Despite the media concerns that Barack will be too professorial or arrogant tonight (a continuation of the replayed theme of too black, not black enough, too exemplary, too other, too thoughtful, too naive, too milquetoast, and now potentially too bold and uppity, and according to a million DVDs mailed in Ohio, now with an American daddy!) my prediction is those billions will be the final altar of hate.
Since the convention, we have seen empty chairs swinging from ropes looped over trees—the lynching of empty chairs—an imaginative act that shows the powerful, embedded grip of hate.
So tonight, hate goes prime time. It will bring its companions of lies and faked outrage, it will be escorted by the outrage of the lynched empty chairs. (Wouldn’t it be something if Barack Obama brought an empty chair on stage as a prop and proxy for how so many of our country see him, for Romney’s positions and ideas, for Clarence Thomas’ high-tech lynching, for the misrepresentation of his ideas and achievements—and a place where, at the end, he finally sat down to offer his closing?)
Hate will put on a mask of common sense and try to establish its superiority by its criticism. It will ignore its own flaws and self-righteous contradictions. It will deny its presence, flaunt its disrespect and bask in its glory. Make no mistake about its intent—hate has always been the valued servant of injustice, the weapon of the reactionary and the privileged, the IED of the weak, the cherished sustainer of the status quo, the false positive of courage. Pick it out from the shadows tonight as it works the crowd beyond the glaring lights.
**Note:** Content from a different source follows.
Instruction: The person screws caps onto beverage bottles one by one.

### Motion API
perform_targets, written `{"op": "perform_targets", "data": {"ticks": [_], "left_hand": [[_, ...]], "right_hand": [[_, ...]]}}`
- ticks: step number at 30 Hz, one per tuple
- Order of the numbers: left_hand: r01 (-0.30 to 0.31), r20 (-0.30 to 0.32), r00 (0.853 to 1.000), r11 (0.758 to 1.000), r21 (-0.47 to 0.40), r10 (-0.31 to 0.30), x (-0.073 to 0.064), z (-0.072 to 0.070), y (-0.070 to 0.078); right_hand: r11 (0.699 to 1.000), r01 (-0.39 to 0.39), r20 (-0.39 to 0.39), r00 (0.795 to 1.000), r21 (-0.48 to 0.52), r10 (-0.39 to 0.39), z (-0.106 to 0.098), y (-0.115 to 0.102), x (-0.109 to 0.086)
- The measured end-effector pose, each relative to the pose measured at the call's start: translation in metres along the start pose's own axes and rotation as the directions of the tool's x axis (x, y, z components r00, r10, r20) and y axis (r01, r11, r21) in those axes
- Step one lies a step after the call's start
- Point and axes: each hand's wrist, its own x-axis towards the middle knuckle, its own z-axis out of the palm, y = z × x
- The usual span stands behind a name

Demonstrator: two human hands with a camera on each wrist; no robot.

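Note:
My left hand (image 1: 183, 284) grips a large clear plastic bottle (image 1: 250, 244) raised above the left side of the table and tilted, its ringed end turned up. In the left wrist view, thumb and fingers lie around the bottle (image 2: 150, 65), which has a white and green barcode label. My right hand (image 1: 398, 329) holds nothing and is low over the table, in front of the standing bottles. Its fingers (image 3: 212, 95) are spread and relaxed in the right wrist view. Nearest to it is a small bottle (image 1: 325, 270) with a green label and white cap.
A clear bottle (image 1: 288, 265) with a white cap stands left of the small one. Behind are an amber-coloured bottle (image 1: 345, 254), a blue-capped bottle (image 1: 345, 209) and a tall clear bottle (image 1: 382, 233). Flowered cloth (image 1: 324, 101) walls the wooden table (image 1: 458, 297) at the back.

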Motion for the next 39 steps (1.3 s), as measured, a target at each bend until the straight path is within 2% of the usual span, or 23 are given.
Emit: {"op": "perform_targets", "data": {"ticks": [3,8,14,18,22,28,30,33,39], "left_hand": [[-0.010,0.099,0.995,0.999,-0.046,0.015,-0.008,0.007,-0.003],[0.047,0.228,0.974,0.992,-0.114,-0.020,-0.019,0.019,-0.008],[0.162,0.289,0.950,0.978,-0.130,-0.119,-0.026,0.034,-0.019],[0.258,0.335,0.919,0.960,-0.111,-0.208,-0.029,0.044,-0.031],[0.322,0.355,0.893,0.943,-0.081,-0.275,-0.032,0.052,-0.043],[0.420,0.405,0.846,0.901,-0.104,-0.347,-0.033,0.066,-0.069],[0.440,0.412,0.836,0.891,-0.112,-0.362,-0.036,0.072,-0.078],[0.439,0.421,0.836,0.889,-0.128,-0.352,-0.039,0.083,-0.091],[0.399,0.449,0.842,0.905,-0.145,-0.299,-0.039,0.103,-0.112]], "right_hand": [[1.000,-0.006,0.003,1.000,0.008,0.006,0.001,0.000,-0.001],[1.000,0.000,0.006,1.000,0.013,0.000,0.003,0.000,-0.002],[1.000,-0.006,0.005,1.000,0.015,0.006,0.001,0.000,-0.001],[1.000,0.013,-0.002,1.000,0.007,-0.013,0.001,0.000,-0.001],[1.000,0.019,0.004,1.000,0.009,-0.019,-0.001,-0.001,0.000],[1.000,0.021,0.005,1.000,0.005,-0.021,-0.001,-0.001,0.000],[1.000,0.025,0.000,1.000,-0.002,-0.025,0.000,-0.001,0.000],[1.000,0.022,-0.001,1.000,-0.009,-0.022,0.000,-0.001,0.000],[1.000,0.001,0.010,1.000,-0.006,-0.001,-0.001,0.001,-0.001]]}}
The last days of the campaign will project fears of a new recession and massive job loses, of a ravaged America—a projection of the Republicans’ own collective vision—a Koch/Trump/ALEC/Jamie Dimon vision of a poor, uneducated, powerless, angry, leaderless population. A vision of a private sector unleashed to rape not only women but water (fracking) and welfare (tax cuts) to entitle and serve the rich and powerful. This election is a referendum on hate—and those who are its masters, who support its logic and place. Mitt Romney’s comments before his monied sponsors gave us an inelegant peek. When asked by one if he would “clean house,” Mitt Romney answered: I “wish” I could do “more.”